Gadi Gertel, chairman of the Israel Jeweler’s Association, is particularly optimistic about the accords’ prospects for the jewelry industry.

“When the accords were signed, the Chambers of Commerce connected us with the Dubai Gold and Jewelry Group, the largest trade body for Dubai’s jewelry industry,” Gertel says. “They hosted us very graciously in Dubai in December, and we have followed up with meetings on Zoom. This November we will travel again to Dubai for the first-ever Israeli sales event there, where top retailers from around the region will be able to buy from our inventory.”

BUT THAT’S just the beginning, Gertel says.

“This is something that could change the entire diamond industry for Israel. The Emiratis see Israel and its relationship with the United States as a channel for them to reach the huge US market for the first time. That is something they have been seeking for a long time. For us, the UAE is a market that can also serve as a gateway to the broader Gulf region and nearby markets. So this is a win-win situation that can create all kinds of new connections and large opportunities.”

Other industries also see massive opportunities, but achieving them may not be easy. In a survey of 500 Israeli business leaders, the Federation of Israeli Chambers of Commerce found that some 43% of respondents said they had difficulties finding a business partner in the UAE, 19% said financing growth in the Gulf was a challenge for them, and others said they had challenges with gathering relevant market data, arranging shipping logistics, complying with regulatory requirements, and bridging language and cultural differences.

The Economy Ministry, the federation and numerous other organizations offer services, programs and missions to help companies bridge these hurdles. On Monday, for example, the Israel Export Institute said it will bring some 250 businesspeople and entrepreneurs to Abu Dhabi and Dubai on a business mission in partnership with Bank Hapoalim.

The difficulties of forging new relationships in Muslim countries were exacerbated by the pandemic, which hampered tourism and business travel between the new peace partners. The military flare-up with the Palestinians in May also tested both sides’ commitments to peaceful relations, and Israelis were forced to have many uncomfortable conversations that often led to even stronger relationships, Fleur Hassan-Nahoum, co-founder of the UAE-Israel Business Council and deputy mayor of Jerusalem, has said.

“We were in talks with a potential partner in Abu Dhabi when the conflict with Gaza broke out in May,” says David Santar, CEO of R.R. Knowledge Systems and Technologies, which makes software for managing medical clinics and optics stores. “We had found a partner that was a perfect fit, and their win-win approach to business made negotiations very easy. When the military campaign started, we stopped having meetings for a few weeks, but then we started talking again after it ended. Now that we have agreed to work together, and have started bringing in clients together, I expect that our relationship will be strong enough to weather future conflicts.”

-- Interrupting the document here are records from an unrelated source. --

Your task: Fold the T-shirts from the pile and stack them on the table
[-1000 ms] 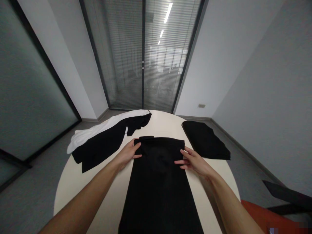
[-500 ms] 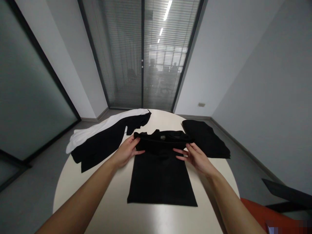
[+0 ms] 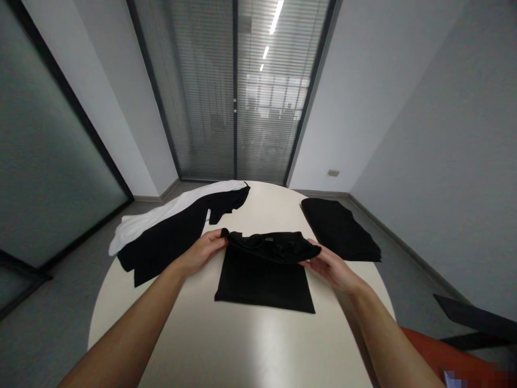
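Observation:
A black T-shirt (image 3: 264, 283), partly folded, lies on the table in front of me with its collar end raised and bent toward me. At the left corner of that raised end, my left hand (image 3: 205, 250) pinches the cloth between thumb and fingers. My right hand (image 3: 329, 264) grips the right corner, and some of its fingers are hidden beneath the fabric. A small label shows inside the neckline. The lower part of the shirt rests flat on the tabletop.
A round cream table (image 3: 194, 339) carries everything. Unfolded black shirt (image 3: 169, 237) and white shirt (image 3: 153, 215) lie at the left. Folded black clothing (image 3: 339, 229) sits at the right. An orange chair (image 3: 436, 350) stands by the table's right edge.
Both hands have brought the collar end nearer and lower, over the body of the shirt. The shirt's flat part shows shorter, its near edge now farther from me.

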The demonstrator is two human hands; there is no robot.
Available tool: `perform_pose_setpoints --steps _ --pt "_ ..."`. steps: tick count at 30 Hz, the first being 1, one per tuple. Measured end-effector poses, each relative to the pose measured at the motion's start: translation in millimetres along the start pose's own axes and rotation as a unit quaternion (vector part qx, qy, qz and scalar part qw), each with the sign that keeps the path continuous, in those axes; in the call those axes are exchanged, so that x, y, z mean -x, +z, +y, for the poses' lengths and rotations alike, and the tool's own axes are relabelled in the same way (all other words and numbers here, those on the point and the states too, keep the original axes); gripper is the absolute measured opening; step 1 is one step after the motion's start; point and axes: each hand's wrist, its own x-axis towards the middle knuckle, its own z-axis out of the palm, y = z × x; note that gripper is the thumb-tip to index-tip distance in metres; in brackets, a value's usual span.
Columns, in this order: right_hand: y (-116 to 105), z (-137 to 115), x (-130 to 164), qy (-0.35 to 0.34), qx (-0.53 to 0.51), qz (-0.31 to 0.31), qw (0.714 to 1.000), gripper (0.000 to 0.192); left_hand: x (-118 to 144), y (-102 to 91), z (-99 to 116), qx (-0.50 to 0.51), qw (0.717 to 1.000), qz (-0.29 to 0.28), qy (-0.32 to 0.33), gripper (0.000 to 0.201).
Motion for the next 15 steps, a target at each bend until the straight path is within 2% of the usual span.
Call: perform_pose_setpoints --steps 4,8,12,15 --pt "-3.4 -4.5 2.5 -0.008 0.051 -0.061 0.997 0.014 5.3 -12.4 8.5 -0.097 0.991 -0.097 0.002 0.035" --pt "-2.7 -13.8 4.5 -0.013 0.140 -0.122 0.983 0.011 6.2 -11.2 18.1 -0.184 0.966 -0.181 -0.013 0.029" --pt "-0.2 -21.9 6.4 -0.016 0.218 -0.174 0.960 0.009 4.7 -4.5 18.8 -0.266 0.939 -0.216 -0.022 0.017" --pt "3.6 -23.6 6.8 -0.015 0.254 -0.162 0.953 0.012 5.9 1.0 21.5 -0.292 0.927 -0.234 -0.005 0.028"
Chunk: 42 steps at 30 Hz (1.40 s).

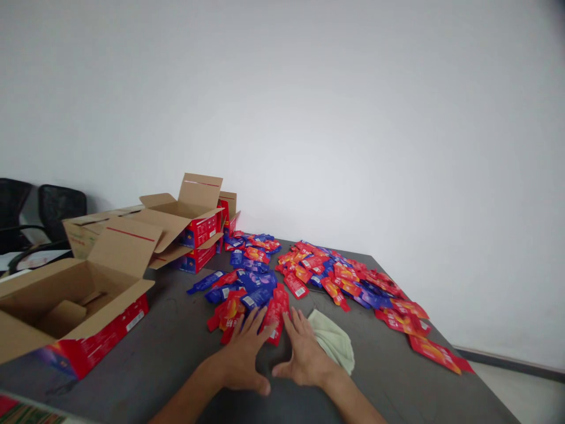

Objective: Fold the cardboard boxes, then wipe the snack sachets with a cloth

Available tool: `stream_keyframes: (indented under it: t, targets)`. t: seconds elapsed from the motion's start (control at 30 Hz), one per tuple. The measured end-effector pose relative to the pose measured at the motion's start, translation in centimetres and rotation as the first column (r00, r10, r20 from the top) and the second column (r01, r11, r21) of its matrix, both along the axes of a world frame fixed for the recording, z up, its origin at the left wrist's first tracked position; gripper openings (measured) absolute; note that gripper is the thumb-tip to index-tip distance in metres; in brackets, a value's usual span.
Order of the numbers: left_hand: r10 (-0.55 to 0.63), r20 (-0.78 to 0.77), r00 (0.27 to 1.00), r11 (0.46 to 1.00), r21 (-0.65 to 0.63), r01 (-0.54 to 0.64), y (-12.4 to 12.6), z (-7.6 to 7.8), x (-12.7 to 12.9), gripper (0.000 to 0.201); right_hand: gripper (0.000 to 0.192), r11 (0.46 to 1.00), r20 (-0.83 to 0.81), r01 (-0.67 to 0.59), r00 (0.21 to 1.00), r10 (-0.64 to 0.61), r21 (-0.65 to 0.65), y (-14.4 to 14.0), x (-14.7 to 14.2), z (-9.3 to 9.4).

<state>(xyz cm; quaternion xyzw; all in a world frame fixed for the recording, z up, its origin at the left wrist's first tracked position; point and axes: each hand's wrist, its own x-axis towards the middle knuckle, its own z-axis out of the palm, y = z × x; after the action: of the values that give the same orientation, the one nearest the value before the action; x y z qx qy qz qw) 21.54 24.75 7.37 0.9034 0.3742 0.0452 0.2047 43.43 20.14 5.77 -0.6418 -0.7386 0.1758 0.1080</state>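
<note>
My left hand (pixel 246 355) is stretched out over the near edge of a pile of flat pouches, fingers spread. Its fingertips reach a red and orange pouch (pixel 230 311) and a red pouch (pixel 276 312). Beside it, my right hand (pixel 303 352) is also open, with its fingertips near the lower part of that red pouch. Neither hand is closed round anything; whether the fingertips press on the pouches I cannot tell. Blue pouches (pixel 258 288) lie just beyond my hands. A folded pale green cloth (pixel 333 341) lies against the right side of my right hand.
An open cardboard box (pixel 110 335) stands at the left of the dark table (pixel 176 359). Behind it are stacked open boxes (pixel 203 235). A larger heap of red and blue pouches (pixel 344 274) stretches along the right side. Black chairs (pixel 62 206) stand at the far left, by the white wall.
</note>
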Motion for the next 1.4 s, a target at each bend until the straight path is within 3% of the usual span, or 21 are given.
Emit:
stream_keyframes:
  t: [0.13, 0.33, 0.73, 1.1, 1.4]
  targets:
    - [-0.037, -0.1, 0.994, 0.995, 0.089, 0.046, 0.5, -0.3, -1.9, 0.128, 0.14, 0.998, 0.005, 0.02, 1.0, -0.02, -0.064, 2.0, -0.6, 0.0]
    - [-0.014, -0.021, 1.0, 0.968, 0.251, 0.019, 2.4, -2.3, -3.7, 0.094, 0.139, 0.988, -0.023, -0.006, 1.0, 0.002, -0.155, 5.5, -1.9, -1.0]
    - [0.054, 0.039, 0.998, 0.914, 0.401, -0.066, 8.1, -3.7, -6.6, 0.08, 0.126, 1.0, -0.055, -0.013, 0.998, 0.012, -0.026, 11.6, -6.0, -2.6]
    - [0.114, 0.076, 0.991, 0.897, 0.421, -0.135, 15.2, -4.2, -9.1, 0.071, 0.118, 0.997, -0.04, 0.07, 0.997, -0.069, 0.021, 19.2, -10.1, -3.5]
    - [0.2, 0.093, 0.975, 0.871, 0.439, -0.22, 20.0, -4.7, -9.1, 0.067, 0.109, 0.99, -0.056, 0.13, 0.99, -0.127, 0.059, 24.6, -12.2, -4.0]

“It’s a different culture, where relationships come before business,” Abecasis says. “Israelis like to go quickly and move toward signing an agreement. In Dubai, the pace is very different. People have a lot of respect, and are in awe of Israeli innovation, but you have to build the trust first. Zoom meetings have helped a lot in the process, but face-to-face meetings are key here. Now that we have all spent the past year planting the seeds of trust, I believe the benefits will start to blossom very quickly.”